“这么来来回回地折腾,每折腾一轮,它就会被生死咒狠狠地折磨一次。多磨上几轮,它就会发现这世上最痛苦的事不是给你当坐骑,而是既不给你当坐骑又要被生死咒反反复复地折磨。到那时候,不用你开口,它自己就会爬过来求着给你当飞行坐骑。这就叫——不战而屈人之兵,不对,叫以折磨屈人之鸟。”
“此法甚妙。”叶尘双目一亮,方才那一丝对自己拳头的反省瞬间被抛到了九霄云外。
恶鸟想要保住性命、摆脱诅咒、重获自由,普天之下只能求黄金幼狮一个人。这是它的第一条死路——不求,就得被生死咒活活磨死。
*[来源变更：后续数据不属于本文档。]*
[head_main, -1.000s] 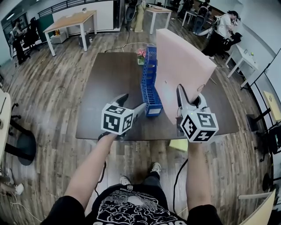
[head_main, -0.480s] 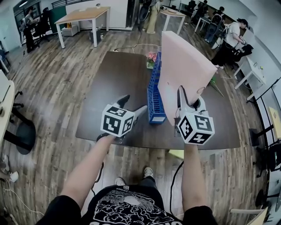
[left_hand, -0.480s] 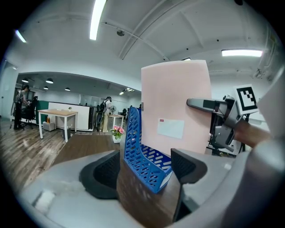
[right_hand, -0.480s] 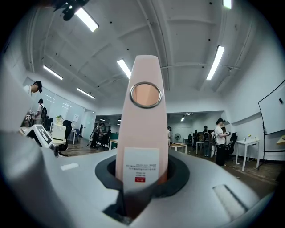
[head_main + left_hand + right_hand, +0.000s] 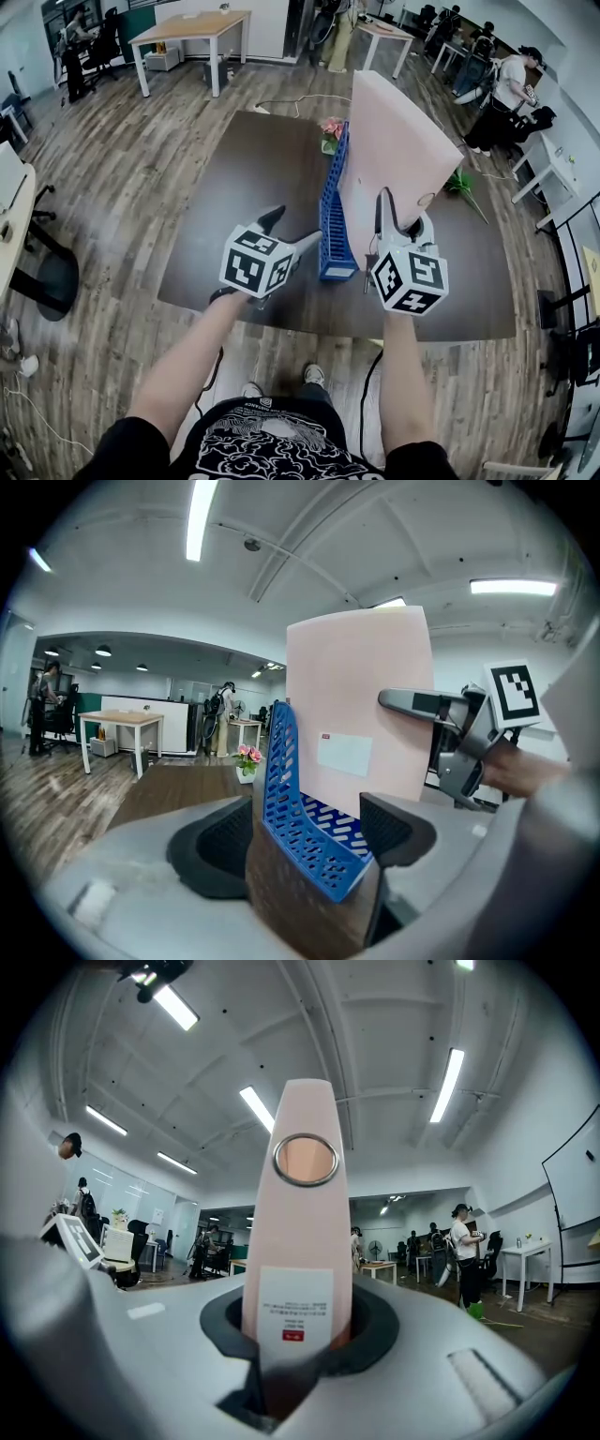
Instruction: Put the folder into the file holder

它当然也可以不求,摇身一变变成那只浑身冒火的火暴雀,生死咒便拿它的新躯壳毫无办法。可这条路同样通向一个它无法接受的结果——火暴雀虽然卖相极佳,周身缭绕赤霞,看起来威风凛凛,可终归只是一只普通的神禽近亲。它的速度确实比寻常禽鸟快上许多,火焰神通也确实威力不俗,可跟它本体的天赋神通比起来,那简直是萤火比之皓月。失去了这套神通,它就等于被拔掉了最锋利的爪牙,变成了一只任人宰割的普通飞禽。
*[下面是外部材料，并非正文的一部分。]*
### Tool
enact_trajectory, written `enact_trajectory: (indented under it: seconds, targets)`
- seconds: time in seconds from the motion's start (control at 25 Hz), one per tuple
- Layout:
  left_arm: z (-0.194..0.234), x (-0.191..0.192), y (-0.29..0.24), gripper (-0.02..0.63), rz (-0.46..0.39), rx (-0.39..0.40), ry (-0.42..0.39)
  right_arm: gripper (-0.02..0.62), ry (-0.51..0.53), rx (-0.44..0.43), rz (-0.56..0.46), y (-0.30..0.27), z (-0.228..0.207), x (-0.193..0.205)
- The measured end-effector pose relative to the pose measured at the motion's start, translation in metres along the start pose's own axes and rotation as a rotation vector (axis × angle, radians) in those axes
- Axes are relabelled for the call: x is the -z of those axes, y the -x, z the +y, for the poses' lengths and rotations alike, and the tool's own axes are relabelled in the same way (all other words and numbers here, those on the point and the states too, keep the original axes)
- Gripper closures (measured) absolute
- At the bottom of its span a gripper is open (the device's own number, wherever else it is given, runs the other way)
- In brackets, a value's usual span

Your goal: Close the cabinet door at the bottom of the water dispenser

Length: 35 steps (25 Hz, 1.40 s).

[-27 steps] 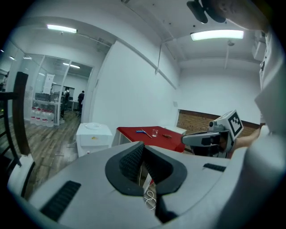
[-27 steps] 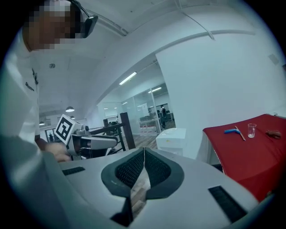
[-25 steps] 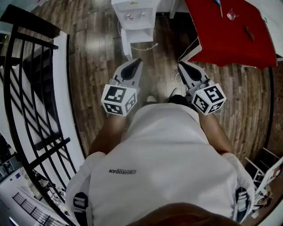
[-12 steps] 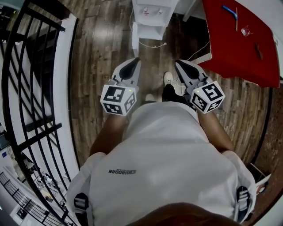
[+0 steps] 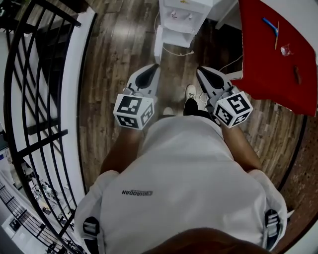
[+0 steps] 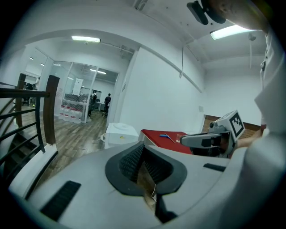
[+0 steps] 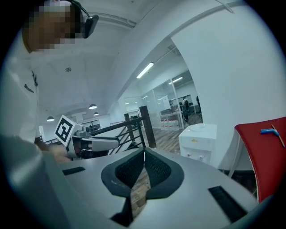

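- Cabinet door (image 5: 158, 49) shows in the head view as a narrow white strip. It juts from the lower left of the water dispenser (image 5: 185, 12) toward the person, so it stands open.
- The dispenser is white and stands on the wood floor (image 5: 114, 64) at the top middle of the head view, well ahead of both grippers. A thin white cable (image 5: 174, 51) lies on the boards just in front of its base.
- The left gripper (image 5: 154, 66) is held out over the floor, pointing toward the dispenser and well apart from the door. In the left gripper view its ridged pads meet at the tip, with nothing between them.
- The right gripper (image 5: 199, 69) is held beside it, pointing much the same way. Its jaws are likewise pressed together and empty.
- A white shoe (image 5: 191, 92) shows on the floor between the two grippers.
- A red table (image 5: 278, 59) stands to the dispenser's right, with a small blue item (image 5: 271, 25) on it.
- A black railing (image 5: 39, 99) runs along the left.
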<state>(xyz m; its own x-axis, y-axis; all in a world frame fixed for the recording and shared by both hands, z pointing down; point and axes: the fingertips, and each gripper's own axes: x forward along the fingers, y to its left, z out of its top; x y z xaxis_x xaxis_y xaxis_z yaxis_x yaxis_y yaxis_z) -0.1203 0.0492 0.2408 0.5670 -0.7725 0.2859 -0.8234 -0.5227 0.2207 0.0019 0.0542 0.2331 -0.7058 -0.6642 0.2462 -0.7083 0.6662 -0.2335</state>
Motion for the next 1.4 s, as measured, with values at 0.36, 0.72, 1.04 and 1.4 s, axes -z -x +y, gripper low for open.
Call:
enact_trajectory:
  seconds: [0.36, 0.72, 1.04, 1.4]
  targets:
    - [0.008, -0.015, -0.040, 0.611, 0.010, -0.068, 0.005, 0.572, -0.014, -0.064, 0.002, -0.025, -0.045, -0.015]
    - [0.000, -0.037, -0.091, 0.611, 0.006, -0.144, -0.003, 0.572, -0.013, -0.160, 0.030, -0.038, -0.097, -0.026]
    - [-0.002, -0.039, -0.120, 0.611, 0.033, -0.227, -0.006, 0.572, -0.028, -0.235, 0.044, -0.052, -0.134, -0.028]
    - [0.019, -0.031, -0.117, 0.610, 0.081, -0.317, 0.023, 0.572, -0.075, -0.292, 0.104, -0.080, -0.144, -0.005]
拥有变态神通的变异神兽,其本体从来都是最强大的形态。那具本体的每一个器官、每一根骨骼、每一条经脉,都是亿万年血脉演化与变异的巅峰结晶,承载着它身为变异神兽最核心的天赋和力量。变态神通所化的第二形态虽然也有其独特之处,但无论是在肉身的强度上还是在天赋神通的级别上,都无法与本体相提并论。这两具躯壳之间的差距,就像是一柄百炼神兵和一把寻常铁剑——用是都能用,可真正的杀招只在其中一柄上。
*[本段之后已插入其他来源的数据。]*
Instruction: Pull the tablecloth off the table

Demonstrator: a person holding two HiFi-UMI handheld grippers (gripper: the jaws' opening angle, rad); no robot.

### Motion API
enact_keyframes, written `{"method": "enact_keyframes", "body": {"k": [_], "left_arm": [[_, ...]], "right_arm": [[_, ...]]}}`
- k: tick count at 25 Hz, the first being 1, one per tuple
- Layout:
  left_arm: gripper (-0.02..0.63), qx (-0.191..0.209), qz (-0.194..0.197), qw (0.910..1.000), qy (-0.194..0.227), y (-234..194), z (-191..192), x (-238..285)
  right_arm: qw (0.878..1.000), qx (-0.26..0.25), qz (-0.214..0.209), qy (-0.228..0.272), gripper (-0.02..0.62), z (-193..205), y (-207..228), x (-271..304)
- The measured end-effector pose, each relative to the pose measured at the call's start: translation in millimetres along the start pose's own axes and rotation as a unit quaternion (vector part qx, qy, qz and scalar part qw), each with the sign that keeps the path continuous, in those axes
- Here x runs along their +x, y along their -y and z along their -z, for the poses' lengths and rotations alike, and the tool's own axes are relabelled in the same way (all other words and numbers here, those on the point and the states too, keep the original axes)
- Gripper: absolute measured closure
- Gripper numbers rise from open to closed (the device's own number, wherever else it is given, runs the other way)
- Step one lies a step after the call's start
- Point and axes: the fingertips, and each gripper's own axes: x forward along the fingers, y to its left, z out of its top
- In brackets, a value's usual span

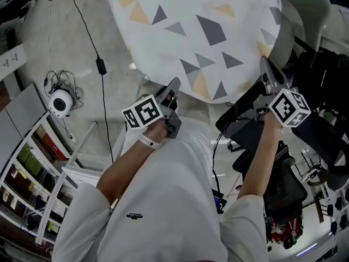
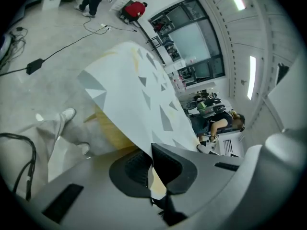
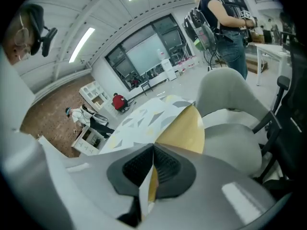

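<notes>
White tablecloth [image 1: 191,37] with grey and yellow triangles lies on the wooden tabletop [image 3: 184,128]. Left claw [image 1: 172,89] and right claw [image 1: 268,72] are each clamped on its near edge. The shirt logo [image 1: 134,216] is too small to read.

Office with swivel chairs [image 1: 272,184], shelving [image 1: 27,173]

White tablecloth [image 1: 163,51] with grey and yellow triangles (yellow underneath); pale chair [image 3: 230,104].
</notes>
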Motion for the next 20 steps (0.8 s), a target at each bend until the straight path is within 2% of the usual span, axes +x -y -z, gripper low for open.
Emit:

“除非它永远变态,一辈子躲在火暴雀的躯壳里不出来。否则它总有一天扛不住,要现出原形来面对生死咒的折磨。到那时候,它迟早得爬回来求我。”黄金幼狮不紧不慢地舔着自己的前爪,语气笃定得像是在陈述一个已经发生了的事实。
“我们的飞骑。”叶尘大点其头,毫不客气地把自己也算了进去。